With the deal, Sanofi acquires a pipeline of drugs known as BTK inhibitors that may help treat autoimmune disorders by curbing white blood cells known as B-cells from attacking healthy tissue.
Sanofi said in a statement that it would pay for the acquisition out of its cash reserves, and would offer $100 per share to Principia’s shareholders, which represents a roughly 10 per cent premium from Friday’s closing price. Principia’s shares have risen 66 per cent this year as some investors speculated about a Sanofi bid.
Sanofi has had a licensing deal with Principia Biopharma since 2017 to develop an experimental oral treatment that aims to alleviate symptoms of multiple sclerosis and other central nervous system diseases.
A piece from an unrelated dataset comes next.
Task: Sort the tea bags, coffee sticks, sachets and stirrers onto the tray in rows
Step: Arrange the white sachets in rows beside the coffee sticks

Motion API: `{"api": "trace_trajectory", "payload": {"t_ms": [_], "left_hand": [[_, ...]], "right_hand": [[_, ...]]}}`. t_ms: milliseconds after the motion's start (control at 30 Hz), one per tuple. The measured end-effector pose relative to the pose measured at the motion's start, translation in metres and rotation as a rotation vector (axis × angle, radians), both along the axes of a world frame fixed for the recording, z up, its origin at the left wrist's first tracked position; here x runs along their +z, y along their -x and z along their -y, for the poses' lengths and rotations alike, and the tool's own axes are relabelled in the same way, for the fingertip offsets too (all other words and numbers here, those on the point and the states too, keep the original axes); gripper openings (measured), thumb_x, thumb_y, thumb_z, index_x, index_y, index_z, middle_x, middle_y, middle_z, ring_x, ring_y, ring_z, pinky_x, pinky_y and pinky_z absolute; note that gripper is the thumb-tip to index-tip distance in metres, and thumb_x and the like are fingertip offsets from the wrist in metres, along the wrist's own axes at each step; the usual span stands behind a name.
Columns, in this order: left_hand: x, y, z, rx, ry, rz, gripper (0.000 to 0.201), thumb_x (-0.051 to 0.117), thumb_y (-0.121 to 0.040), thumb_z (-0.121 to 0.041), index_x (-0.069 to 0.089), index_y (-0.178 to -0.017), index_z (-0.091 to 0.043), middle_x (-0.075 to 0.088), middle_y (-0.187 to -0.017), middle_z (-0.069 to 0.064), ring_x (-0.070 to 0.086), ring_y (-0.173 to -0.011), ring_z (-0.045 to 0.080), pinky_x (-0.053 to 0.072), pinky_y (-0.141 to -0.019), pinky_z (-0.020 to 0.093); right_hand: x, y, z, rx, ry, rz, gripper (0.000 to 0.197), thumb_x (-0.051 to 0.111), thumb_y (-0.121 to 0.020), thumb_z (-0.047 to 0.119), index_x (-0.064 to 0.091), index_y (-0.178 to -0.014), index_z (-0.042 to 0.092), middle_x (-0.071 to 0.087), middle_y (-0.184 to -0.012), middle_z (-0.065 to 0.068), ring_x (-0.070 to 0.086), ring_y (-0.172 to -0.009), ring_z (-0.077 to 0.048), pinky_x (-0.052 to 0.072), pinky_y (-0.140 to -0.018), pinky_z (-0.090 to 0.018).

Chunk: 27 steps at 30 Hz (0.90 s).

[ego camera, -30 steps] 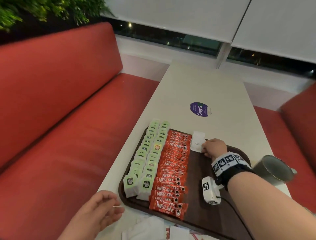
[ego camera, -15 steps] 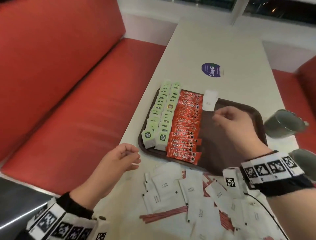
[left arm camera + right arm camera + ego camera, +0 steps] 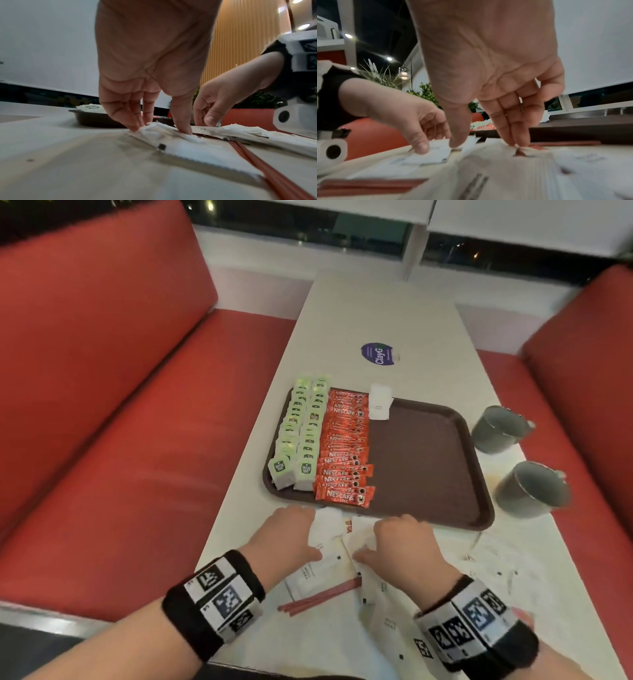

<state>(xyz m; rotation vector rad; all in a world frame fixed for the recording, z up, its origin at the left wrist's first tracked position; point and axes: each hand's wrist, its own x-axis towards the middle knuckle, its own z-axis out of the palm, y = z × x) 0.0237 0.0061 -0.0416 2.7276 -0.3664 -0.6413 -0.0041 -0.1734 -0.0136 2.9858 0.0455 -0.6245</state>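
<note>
Both hands in the sachets (image 3: pixel 329 546) at the table's near edge: our left hand (image 3: pixel 287 537) pinches one, our right hand (image 3: pixel 400 546) fingertips another, grip unclear. Light, limp paper; we'd lift by an edge.

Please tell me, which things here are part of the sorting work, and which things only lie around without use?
Part of the job:
tray
tea bags
coffee sticks
white sachets
red stirrers
left hand and right hand, both on the sachets

Just lying about:
two grey mugs
purple sticker
red benches
</note>
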Motion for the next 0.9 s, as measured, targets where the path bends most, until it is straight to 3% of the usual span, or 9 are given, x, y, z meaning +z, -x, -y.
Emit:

At the time, Sanofi paid $40m upfront, and would have owed future milestone payments of up to $765m if the drug reached the market.
If the acquisition is completed as planned by the end of 2020, Sanofi would save on those payments.
In June, Sanofi began enrolling patients in large-scale clinical trials to prove the efficacy of the drug, dubbed BTK inhibitor ’168, and it is aiming to begin filing for regulatory approval in 2024.
“This acquisition advances our ongoing R&D transformation to accelerate development of the most promising medicines that will address significant patient needs,” said Mr Hudson in a statement.
Jefferies analyst Peter Welford wrote in note that Sanofi still has “firepower left for further bolt-on acquisitions”, and estimated that it could spend up to €25bn on deals as Mr Hudson puts his mark on the group.
“We like the relatively low risk value accretion of this deal with longer-term optionality that fits within the strategy of deploying firepower across numerous . . . deals,” he wrote.
Jefferies estimates that the BTK inhibitor ’168 could generate $2bn in global sales at peak if it is approved.
Sanofi was advised by investment bank Evercore and law firm Weil, Gotshal & Manges. Principia was advised by Centerview Partners and BofA Securities, as well as law firm Cooley LLP.